*** Opening DATA PROVIDED ***

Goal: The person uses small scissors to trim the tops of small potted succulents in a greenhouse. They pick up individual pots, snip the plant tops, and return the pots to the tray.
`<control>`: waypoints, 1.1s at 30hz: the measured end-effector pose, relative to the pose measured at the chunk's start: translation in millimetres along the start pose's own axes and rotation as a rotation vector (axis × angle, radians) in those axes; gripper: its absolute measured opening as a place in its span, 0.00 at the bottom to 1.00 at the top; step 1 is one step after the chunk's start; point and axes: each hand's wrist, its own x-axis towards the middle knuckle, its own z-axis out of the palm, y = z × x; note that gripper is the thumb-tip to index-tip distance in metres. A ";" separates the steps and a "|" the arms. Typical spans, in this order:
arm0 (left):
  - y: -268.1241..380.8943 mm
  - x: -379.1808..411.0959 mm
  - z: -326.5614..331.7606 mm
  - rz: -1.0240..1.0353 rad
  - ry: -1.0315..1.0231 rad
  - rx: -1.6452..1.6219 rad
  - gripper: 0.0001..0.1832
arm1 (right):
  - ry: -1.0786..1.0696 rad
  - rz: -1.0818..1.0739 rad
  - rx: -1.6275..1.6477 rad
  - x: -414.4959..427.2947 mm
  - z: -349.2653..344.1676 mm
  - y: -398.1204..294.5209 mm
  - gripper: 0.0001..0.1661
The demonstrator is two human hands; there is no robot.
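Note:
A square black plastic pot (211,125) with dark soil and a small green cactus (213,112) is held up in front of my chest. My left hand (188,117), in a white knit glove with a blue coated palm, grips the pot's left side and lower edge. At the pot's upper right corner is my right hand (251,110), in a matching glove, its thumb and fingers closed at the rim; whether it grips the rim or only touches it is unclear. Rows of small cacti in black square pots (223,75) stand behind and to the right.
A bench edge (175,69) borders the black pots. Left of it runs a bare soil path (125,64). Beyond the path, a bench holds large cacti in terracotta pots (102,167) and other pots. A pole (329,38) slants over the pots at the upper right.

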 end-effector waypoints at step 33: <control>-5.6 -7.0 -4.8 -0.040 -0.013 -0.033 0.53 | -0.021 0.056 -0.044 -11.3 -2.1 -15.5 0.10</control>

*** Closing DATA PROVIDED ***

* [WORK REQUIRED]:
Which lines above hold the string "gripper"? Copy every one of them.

* [SOLUTION]:
`<control>`: waypoints, 1.1s at 30hz: the measured end-effector pose, relative to the pose measured at the chunk's start: translation in millimetres along the start pose's own axes and rotation as a rotation vector (axis × angle, radians) in those axes; gripper: its absolute measured opening as a place in its span, 0.00 at the bottom to 1.00 at the top; step 1 is one step after the chunk's start; point and axes: each hand's wrist, its own x-axis towards the middle knuckle, its own z-axis out of the palm, y = z × x; note that gripper is the thumb-tip to index-tip distance in metres. A ";" separates the steps and a "|" the arms. Typical spans, in this order:
  - gripper: 0.0001..0.1832
  - gripper: 0.0001..0.1661

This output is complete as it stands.